• Exercise details: In the listing below, print exactly the lines between the line holding "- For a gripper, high" and the line holding "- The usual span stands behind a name", inclusive, and no more.

• Record extracts:

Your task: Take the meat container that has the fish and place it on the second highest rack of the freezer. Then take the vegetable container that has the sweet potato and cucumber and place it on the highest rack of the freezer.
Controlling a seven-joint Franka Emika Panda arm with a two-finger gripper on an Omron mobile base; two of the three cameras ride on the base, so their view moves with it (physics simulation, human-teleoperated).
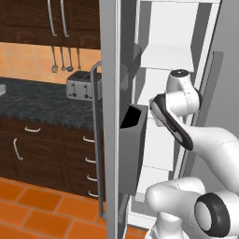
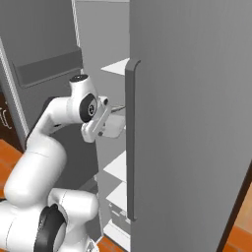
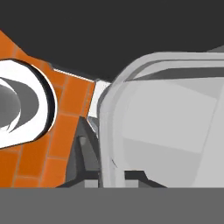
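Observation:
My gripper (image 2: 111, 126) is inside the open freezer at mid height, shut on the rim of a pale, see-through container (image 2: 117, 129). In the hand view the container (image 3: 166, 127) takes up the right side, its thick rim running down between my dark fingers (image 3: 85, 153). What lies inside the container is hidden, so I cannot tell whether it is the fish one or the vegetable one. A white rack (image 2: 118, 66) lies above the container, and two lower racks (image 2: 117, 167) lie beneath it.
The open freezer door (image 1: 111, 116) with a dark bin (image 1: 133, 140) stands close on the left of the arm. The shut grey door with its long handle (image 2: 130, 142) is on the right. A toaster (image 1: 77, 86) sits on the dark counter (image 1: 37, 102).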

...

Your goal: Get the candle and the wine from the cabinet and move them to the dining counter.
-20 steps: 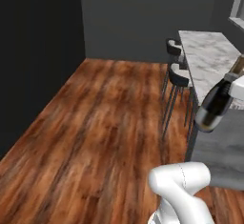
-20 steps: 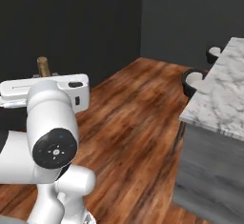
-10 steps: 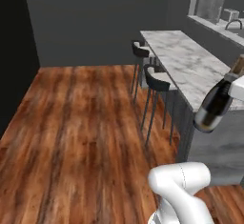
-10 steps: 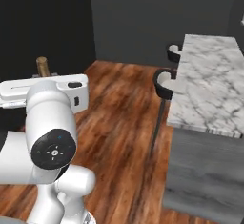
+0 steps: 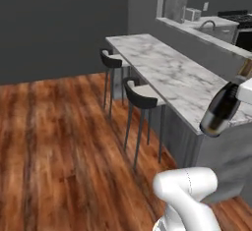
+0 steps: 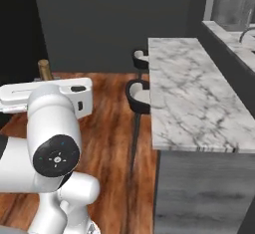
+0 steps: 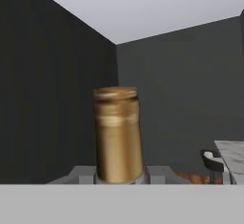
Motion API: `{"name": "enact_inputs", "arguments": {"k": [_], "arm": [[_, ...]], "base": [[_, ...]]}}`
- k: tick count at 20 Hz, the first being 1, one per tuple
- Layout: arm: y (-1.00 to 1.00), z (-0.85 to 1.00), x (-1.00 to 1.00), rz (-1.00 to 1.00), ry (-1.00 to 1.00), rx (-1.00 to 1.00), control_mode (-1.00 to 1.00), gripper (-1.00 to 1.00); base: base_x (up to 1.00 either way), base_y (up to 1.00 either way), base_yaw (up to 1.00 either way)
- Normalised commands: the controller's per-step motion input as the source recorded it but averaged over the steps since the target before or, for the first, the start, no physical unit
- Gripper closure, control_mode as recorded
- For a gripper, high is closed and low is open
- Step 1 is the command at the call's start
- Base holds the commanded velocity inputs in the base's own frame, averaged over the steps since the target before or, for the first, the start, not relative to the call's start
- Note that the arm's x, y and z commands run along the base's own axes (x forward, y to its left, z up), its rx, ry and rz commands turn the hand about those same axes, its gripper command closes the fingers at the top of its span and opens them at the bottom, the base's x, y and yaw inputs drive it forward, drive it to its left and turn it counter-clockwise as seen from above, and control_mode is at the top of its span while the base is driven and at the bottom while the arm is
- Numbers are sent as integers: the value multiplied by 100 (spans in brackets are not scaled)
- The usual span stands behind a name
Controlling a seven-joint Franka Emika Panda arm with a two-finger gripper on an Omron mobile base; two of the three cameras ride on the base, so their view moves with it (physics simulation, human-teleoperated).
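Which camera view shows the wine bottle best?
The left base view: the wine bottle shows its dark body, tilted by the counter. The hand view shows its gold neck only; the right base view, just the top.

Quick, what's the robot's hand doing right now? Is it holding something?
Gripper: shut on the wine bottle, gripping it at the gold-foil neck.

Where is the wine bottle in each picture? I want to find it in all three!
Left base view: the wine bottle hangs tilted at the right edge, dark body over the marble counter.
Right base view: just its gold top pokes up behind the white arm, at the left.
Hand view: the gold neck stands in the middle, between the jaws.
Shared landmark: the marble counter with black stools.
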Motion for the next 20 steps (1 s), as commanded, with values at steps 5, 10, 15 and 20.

• Written reply:
- For a gripper, high is closed and low is open
- Step 1 is the command at the call's start
- Base holds the commanded velocity inputs in the base's own frame, averaged over the steps since the target before or, for the first, the start, not relative to the call's start
- Note that the arm's x, y and z commands run along the base's own axes (x forward, y to its left, z up), its rx, ry and rz commands turn the hand about those same axes, its gripper command closes the fingers at the top of its span and opens them at the bottom, the base's x, y and yaw inputs drive it forward, drive it to its left and turn it counter-clockwise as seen from above, and control_mode is at the top of its span while the base is driven and at the bottom while the arm is
- Numbers are sent as integers: the value multiplied by 100 (spans in brackets are not scaled)
- The usual span stands behind a name

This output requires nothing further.